== TRY IT ==
Leave out the pictures and set down the rest of the listing below word for word.

== RAW DATA ==
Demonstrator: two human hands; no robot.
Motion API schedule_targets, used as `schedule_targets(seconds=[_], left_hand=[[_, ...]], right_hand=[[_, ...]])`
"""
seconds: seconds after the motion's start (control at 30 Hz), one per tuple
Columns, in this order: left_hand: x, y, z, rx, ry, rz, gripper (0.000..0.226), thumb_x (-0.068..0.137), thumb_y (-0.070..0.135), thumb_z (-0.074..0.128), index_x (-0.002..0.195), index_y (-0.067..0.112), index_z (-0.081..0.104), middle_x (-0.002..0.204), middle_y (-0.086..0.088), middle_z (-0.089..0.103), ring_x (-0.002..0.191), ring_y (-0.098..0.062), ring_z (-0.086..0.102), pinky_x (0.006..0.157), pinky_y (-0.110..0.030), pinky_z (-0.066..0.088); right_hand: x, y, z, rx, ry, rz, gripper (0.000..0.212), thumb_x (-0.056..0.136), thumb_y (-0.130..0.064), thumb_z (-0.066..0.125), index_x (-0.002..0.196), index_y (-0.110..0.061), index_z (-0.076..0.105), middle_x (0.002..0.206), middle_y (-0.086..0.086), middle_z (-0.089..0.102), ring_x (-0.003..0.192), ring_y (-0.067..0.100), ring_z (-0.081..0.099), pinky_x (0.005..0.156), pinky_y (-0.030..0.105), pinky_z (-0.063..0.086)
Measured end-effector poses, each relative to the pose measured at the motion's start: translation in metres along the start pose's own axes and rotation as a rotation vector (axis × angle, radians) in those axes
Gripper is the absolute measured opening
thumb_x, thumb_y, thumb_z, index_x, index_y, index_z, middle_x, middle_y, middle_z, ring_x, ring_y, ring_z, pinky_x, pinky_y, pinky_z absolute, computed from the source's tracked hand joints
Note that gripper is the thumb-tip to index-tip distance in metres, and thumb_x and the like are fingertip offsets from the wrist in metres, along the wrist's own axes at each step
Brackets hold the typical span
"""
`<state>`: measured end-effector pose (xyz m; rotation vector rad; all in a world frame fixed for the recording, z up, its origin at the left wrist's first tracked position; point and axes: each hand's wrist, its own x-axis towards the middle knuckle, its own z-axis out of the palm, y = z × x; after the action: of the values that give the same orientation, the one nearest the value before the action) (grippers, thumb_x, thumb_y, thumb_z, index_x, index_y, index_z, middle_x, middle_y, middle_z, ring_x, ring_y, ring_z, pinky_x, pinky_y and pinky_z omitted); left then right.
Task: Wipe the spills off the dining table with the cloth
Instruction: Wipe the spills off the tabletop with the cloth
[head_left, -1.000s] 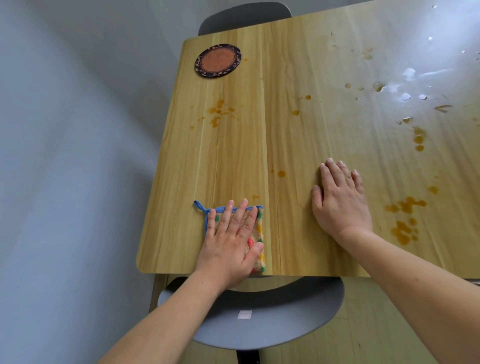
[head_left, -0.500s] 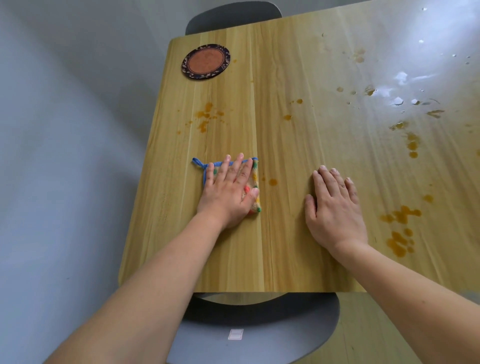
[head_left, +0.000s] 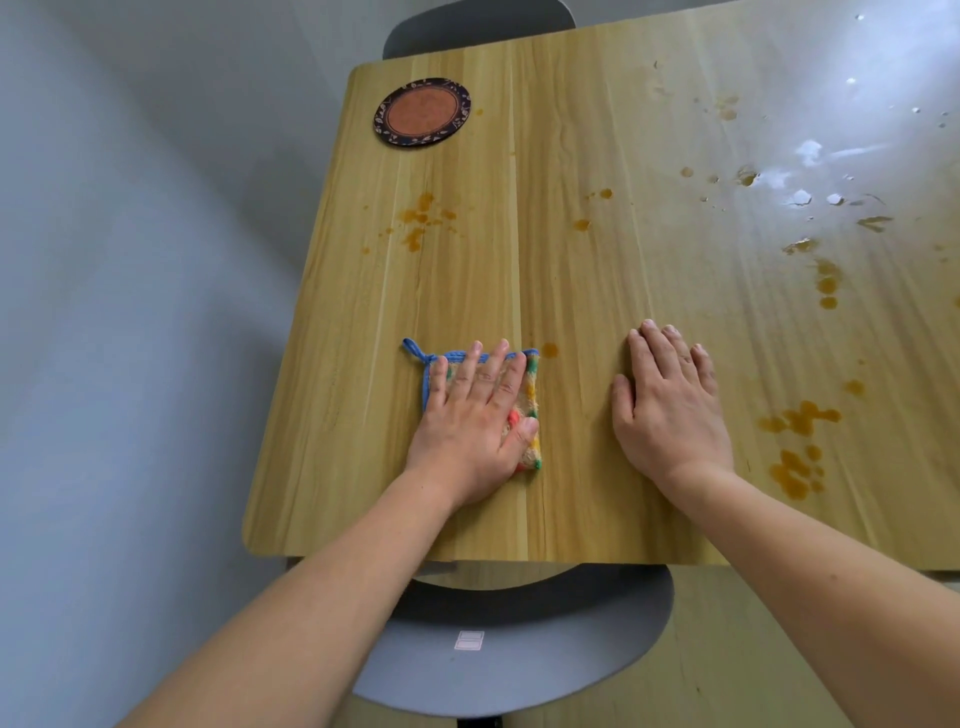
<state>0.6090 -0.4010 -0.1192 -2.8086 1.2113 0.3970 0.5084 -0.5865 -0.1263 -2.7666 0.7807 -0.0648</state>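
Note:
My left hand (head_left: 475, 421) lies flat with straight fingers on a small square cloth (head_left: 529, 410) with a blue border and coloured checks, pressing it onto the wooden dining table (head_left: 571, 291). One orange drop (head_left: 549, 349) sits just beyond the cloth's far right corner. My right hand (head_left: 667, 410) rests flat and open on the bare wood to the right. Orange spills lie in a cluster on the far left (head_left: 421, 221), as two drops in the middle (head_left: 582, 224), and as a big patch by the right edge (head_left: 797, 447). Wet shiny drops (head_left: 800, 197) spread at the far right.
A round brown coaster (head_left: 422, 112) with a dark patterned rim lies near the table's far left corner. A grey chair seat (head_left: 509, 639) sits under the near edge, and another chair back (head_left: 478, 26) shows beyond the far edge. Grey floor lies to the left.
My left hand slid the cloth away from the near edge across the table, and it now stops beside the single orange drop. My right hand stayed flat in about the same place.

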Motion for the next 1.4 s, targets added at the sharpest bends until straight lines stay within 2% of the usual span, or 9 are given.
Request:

== ANSWER SPACE ==
Demonstrator: two human hands; no robot.
Motion API schedule_targets, used as `schedule_targets(seconds=[_], left_hand=[[_, ...]], right_hand=[[_, ...]])`
"""
seconds: seconds after the motion's start (control at 30 Hz), one per tuple
Columns, in this order: left_hand: x, y, z, rx, ry, rz, gripper (0.000..0.226), thumb_x (-0.068..0.137), thumb_y (-0.070..0.135), thumb_z (-0.074..0.128), index_x (-0.002..0.195), index_y (-0.067..0.112), index_z (-0.081..0.104), middle_x (-0.002..0.204), middle_y (-0.086..0.088), middle_z (-0.089..0.103), ring_x (-0.002..0.191), ring_y (-0.098..0.062), ring_z (-0.086..0.102), pinky_x (0.006..0.157), pinky_y (-0.110..0.030), pinky_z (-0.066..0.088); right_hand: x, y, z, rx, ry, rz, gripper (0.000..0.212), thumb_x (-0.056..0.136), thumb_y (-0.130..0.064), thumb_z (-0.066..0.125), index_x (-0.002..0.196), index_y (-0.110..0.061), index_z (-0.076..0.105), middle_x (0.002..0.206), middle_y (-0.086..0.086), middle_z (-0.089..0.102), ring_x (-0.003..0.192), ring_y (-0.067..0.100), ring_z (-0.081..0.099), pinky_x (0.005..0.156), pinky_y (-0.030..0.105), pinky_z (-0.063..0.086)
Measured end-effector poses, each relative to the pose measured at the motion's start: translation in metres along the start pose's own axes and rotation as a rotation vector (axis × angle, radians) in those axes
Gripper is the absolute measured opening
thumb_x, thumb_y, thumb_z, index_x, index_y, index_z, middle_x, middle_y, middle_z, ring_x, ring_y, ring_z, pinky_x, pinky_y, pinky_z absolute, computed from the source's tracked hand joints
Note that gripper is the thumb-tip to index-tip distance in metres, and thumb_x and the like are fingertip offsets from the wrist in metres, along the wrist's own axes at each step
Brackets hold the typical span
"""
`<state>`: measured end-effector pose (xyz m; rotation vector rad; all in a world frame fixed for the recording, z up, its origin at the left wrist's first tracked position; point and axes: each hand's wrist, its own x-axis towards the middle knuckle, its own z-axis out of the palm, y = z × x; after the action: of the values that give the same orientation, the one nearest the value before the action) (grippers, thumb_x, thumb_y, thumb_z, index_x, index_y, index_z, middle_x, middle_y, middle_z, ring_x, ring_y, ring_z, pinky_x, pinky_y and pinky_z omitted); left then right.
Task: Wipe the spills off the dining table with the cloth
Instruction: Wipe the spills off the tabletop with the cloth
[head_left, -1.000s] 
[head_left, -0.500s] 
[head_left, +0.000s] 
<state>0.6090 -0.4010 -0.1192 -2.8086 1.2113 0.3970 0.5084 -0.5865 -0.1263 -2.7666 0.7807 -0.0648</state>
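Note:
My left hand (head_left: 475, 421) lies flat with straight fingers on a small square cloth (head_left: 529, 410) with a blue border and coloured checks, pressing it onto the wooden dining table (head_left: 571, 291). One orange drop (head_left: 549, 349) sits just beyond the cloth's far right corner. My right hand (head_left: 667, 410) rests flat and open on the bare wood to the right. Orange spills lie in a cluster on the far left (head_left: 421, 221), as two drops in the middle (head_left: 582, 224), and as a big patch by the right edge (head_left: 797, 447). Wet shiny drops (head_left: 800, 197) spread at the far right.
A round brown coaster (head_left: 422, 112) with a dark patterned rim lies near the table's far left corner. A grey chair seat (head_left: 509, 639) sits under the near edge, and another chair back (head_left: 478, 26) shows beyond the far edge. Grey floor lies to the left.
My left hand slid the cloth away from the near edge across the table, and it now stops beside the single orange drop. My right hand stayed flat in about the same place.
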
Motion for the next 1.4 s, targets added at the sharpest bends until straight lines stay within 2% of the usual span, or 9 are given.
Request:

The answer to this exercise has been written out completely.